Kur'an-ı Kerim ve Türkçe Meali Sayfa 493
48. Onlara gösterdiğimiz her bir mucize, öncekinden daha büyüktü. . . Belki bize dönerler diye onları azapla da yakaladık.
49. Dediler ki: "Ey büyücü! Senin anlaşman dolayısıyla bizim için Rabbine dua et! Biz doğru yolda olalım!"
50. Kendilerinden azabı kaldırdığımızda, onlar hemen sözlerini bozdular!
51. Firavun, halkı içinde nida edip dedi ki: "Ey halkım! Mısır'ın varlığı ve altımdan akan şu nehirler benim değil mi? Hâlâ görmüyor musunuz?"
52. "Yoksa şu basit ve ne demek istediğini açıklayamayandan daha hayırlı değil miyim?"

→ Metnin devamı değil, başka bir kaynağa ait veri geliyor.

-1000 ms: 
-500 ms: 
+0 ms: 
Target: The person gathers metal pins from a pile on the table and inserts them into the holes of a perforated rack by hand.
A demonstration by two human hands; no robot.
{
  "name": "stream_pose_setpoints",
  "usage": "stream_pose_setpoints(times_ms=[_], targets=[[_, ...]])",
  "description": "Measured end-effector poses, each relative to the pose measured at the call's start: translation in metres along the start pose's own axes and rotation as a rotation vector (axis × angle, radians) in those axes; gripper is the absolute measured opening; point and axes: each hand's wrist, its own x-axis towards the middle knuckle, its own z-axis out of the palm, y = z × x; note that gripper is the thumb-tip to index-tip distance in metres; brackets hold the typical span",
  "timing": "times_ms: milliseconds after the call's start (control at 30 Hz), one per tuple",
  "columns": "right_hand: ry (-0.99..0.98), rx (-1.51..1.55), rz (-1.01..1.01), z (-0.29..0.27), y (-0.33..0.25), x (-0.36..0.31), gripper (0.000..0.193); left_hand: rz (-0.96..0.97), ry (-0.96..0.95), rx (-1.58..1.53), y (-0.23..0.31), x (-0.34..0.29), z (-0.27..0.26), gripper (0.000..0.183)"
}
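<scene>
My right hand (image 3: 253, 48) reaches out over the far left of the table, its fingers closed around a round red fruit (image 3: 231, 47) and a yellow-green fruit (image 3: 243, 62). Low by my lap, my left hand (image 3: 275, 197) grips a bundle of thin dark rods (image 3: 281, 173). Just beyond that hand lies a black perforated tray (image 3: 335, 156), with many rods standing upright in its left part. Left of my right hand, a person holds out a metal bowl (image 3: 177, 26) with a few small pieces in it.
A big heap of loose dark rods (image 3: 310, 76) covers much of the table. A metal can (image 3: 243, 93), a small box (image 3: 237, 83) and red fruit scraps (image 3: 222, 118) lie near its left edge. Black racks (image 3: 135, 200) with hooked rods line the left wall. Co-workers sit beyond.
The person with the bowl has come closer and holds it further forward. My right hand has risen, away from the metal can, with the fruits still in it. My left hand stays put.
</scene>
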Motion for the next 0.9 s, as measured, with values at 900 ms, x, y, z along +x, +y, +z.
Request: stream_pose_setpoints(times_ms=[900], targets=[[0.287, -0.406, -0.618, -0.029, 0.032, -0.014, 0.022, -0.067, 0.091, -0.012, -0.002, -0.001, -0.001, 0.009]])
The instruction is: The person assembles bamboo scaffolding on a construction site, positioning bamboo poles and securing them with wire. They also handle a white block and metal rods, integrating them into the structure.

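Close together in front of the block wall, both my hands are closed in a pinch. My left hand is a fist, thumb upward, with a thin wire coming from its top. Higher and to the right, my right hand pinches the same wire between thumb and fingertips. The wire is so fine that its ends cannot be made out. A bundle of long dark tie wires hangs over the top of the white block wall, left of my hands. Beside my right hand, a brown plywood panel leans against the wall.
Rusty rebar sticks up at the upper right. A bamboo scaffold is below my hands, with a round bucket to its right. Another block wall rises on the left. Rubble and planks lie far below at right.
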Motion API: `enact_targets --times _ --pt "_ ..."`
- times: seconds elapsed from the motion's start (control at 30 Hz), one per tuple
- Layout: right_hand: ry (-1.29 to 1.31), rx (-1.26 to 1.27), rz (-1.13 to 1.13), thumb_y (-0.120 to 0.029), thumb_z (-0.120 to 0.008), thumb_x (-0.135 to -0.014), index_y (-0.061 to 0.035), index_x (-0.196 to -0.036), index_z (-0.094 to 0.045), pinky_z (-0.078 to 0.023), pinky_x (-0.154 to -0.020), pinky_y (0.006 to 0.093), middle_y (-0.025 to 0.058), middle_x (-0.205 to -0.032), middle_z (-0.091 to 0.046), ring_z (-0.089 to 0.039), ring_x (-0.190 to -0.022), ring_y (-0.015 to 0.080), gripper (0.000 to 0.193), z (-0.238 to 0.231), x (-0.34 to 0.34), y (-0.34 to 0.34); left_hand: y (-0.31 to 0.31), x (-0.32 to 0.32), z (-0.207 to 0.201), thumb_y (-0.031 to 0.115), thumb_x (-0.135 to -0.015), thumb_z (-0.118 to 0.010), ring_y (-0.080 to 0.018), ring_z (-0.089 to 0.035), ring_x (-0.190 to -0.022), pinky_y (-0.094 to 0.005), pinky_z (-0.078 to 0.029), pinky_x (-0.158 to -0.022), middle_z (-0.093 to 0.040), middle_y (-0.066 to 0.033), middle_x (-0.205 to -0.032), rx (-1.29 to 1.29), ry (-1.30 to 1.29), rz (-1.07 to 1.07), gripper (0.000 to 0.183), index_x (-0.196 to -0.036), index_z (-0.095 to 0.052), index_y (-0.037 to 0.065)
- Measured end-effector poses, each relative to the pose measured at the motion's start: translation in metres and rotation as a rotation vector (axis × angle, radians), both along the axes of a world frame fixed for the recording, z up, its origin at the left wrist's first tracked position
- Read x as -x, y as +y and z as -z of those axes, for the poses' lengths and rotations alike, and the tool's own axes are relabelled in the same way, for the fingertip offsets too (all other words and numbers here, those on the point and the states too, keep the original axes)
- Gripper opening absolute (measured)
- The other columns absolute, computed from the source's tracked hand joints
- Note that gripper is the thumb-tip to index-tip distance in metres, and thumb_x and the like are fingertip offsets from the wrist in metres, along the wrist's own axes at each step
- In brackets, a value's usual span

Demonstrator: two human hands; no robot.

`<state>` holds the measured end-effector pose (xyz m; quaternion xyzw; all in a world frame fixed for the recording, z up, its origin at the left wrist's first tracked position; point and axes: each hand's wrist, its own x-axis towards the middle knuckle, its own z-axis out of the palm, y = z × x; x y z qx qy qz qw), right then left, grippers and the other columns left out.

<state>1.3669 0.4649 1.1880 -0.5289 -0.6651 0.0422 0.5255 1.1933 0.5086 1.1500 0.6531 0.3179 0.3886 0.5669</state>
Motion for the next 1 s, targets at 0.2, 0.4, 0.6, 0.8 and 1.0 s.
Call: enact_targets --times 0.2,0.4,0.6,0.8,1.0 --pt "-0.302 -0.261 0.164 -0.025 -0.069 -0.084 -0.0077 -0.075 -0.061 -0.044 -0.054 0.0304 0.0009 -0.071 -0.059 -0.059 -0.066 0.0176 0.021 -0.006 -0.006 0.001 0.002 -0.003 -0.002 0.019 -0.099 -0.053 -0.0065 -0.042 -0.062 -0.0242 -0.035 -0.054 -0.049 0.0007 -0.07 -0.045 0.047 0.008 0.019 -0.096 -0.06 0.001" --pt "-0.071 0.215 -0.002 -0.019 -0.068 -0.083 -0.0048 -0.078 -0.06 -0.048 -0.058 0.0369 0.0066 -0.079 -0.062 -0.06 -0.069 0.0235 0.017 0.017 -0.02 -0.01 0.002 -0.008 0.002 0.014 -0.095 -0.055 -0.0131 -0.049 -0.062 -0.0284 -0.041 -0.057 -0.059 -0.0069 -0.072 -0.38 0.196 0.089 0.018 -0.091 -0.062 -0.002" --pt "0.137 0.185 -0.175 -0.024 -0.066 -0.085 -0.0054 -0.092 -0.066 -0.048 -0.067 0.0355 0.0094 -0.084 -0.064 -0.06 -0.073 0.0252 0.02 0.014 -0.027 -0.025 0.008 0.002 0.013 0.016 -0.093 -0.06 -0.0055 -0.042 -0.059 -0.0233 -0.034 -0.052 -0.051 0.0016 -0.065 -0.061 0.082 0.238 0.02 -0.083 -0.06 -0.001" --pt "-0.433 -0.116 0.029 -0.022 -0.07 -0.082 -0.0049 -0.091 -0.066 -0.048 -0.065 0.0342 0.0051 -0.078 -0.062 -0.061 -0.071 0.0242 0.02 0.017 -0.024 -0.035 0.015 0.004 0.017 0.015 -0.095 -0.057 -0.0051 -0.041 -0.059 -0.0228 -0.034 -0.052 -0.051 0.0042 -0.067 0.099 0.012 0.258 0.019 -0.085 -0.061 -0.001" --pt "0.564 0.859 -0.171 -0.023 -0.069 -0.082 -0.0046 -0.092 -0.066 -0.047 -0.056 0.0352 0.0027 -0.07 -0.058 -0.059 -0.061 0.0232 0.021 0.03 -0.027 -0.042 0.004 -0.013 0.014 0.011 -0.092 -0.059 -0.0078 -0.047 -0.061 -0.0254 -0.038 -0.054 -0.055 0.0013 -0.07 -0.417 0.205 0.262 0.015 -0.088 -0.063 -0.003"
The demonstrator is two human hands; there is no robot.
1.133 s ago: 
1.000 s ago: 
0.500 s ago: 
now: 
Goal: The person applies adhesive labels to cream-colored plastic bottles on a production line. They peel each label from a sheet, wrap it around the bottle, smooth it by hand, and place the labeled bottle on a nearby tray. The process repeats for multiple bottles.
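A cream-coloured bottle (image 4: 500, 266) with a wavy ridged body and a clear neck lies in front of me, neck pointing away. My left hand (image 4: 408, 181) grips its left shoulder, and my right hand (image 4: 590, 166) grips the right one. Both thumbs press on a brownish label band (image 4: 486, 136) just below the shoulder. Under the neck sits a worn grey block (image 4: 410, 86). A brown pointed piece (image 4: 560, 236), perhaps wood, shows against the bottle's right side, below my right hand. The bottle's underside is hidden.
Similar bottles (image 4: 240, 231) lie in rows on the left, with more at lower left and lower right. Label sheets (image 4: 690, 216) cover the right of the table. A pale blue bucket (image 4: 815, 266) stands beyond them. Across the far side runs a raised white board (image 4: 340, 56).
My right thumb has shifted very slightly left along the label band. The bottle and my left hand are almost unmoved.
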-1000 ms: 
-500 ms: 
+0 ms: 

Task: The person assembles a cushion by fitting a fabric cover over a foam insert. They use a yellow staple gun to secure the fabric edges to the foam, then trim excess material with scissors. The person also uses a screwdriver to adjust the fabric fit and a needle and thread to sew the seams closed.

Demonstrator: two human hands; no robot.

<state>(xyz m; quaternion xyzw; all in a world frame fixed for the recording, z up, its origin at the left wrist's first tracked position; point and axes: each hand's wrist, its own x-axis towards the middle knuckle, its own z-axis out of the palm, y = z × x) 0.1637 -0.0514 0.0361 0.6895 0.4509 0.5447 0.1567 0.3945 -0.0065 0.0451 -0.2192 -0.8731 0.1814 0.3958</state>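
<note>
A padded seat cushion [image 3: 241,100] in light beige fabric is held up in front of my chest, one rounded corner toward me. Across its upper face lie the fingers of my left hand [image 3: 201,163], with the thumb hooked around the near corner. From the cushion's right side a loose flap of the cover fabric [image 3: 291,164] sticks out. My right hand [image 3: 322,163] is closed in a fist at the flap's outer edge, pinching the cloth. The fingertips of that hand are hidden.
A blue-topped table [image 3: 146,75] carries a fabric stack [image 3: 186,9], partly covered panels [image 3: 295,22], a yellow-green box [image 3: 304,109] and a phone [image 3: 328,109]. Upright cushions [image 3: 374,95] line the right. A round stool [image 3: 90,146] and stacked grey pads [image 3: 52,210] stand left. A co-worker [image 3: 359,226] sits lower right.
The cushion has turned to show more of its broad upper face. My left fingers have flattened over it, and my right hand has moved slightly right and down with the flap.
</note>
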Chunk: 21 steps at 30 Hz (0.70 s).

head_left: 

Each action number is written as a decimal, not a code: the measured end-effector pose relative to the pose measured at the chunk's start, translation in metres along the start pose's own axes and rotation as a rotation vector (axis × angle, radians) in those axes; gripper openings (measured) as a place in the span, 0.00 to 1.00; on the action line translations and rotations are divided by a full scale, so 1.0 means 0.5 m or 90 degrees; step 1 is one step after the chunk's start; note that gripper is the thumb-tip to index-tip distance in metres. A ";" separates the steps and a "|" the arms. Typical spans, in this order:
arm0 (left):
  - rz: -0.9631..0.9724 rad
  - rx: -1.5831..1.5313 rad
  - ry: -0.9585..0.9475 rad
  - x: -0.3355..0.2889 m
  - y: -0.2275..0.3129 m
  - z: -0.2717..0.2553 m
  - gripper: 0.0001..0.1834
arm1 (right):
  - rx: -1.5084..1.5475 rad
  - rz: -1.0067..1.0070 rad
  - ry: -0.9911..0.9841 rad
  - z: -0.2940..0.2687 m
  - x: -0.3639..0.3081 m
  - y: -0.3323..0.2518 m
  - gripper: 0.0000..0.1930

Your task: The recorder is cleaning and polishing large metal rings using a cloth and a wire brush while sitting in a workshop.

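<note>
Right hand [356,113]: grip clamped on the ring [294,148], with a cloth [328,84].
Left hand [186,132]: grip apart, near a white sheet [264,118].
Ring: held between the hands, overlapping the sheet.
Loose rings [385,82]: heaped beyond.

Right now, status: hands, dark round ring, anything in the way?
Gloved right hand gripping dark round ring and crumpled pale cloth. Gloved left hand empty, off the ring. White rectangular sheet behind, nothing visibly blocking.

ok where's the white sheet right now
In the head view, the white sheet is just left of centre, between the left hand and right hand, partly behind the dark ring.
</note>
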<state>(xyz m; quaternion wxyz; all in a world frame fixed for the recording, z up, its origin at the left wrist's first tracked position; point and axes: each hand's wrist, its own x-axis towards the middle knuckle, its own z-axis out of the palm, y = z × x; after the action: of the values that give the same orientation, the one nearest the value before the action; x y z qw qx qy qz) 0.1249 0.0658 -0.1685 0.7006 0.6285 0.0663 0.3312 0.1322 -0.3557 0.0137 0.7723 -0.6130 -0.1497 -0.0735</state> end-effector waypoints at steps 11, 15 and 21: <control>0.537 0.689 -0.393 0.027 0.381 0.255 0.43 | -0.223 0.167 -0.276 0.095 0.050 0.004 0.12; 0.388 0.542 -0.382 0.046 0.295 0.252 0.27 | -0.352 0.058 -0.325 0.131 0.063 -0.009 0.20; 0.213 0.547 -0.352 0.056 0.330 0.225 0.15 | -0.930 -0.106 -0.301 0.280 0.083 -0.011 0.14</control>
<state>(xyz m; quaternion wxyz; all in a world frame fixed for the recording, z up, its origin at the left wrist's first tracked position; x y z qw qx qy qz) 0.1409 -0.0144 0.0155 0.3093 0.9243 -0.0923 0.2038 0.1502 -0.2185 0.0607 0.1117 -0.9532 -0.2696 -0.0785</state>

53. "(Eğer Musa dediği gibiyse) Onun üzerine altından bilezikler gönderilmesi yahut onunla beraber yakını olarak melekler gelmesi gerekmez miydi?"
54. (Firavun) halkını aşağıladı. . . Onlar da ona itaat ettiler. . . Muhakkak ki onlar inancı bozulmuş bir toplumdu!
55. Ne zaman ki bizi öfkelendirdiler, yaptıklarının sonucunu yaşattık; onları toptan suda boğduk.
56. Onları sonradan gelenlere bir geçmiş ve bir ibretlik örnek kıldık!
57. Meryemoğlu bir ibretlik örnek olarak ortaya konulduğunda, toplumun hemen ondan yüz çevirdiler. . .
58. Dediler ki: "Bizim tanrılarımız mı hayırlı yoksa O mu?". . . Bunu sadece seninle çekişmek için ileri sürdüler! İşte onlar çekişmeyi seven bir toplumdur!
59. O ancak kendisine in'amda bulunduğumuz ve kendisini İsrailoğullarına bir ders alınası örnek kıldığımız bir kuldur.
60. Eğer dileseydik, sizden melekler oluştururduk, arzda halife olacak (ama melekiyeti bünyesinde barındıran beşer olarak meydana getirdik sizi)!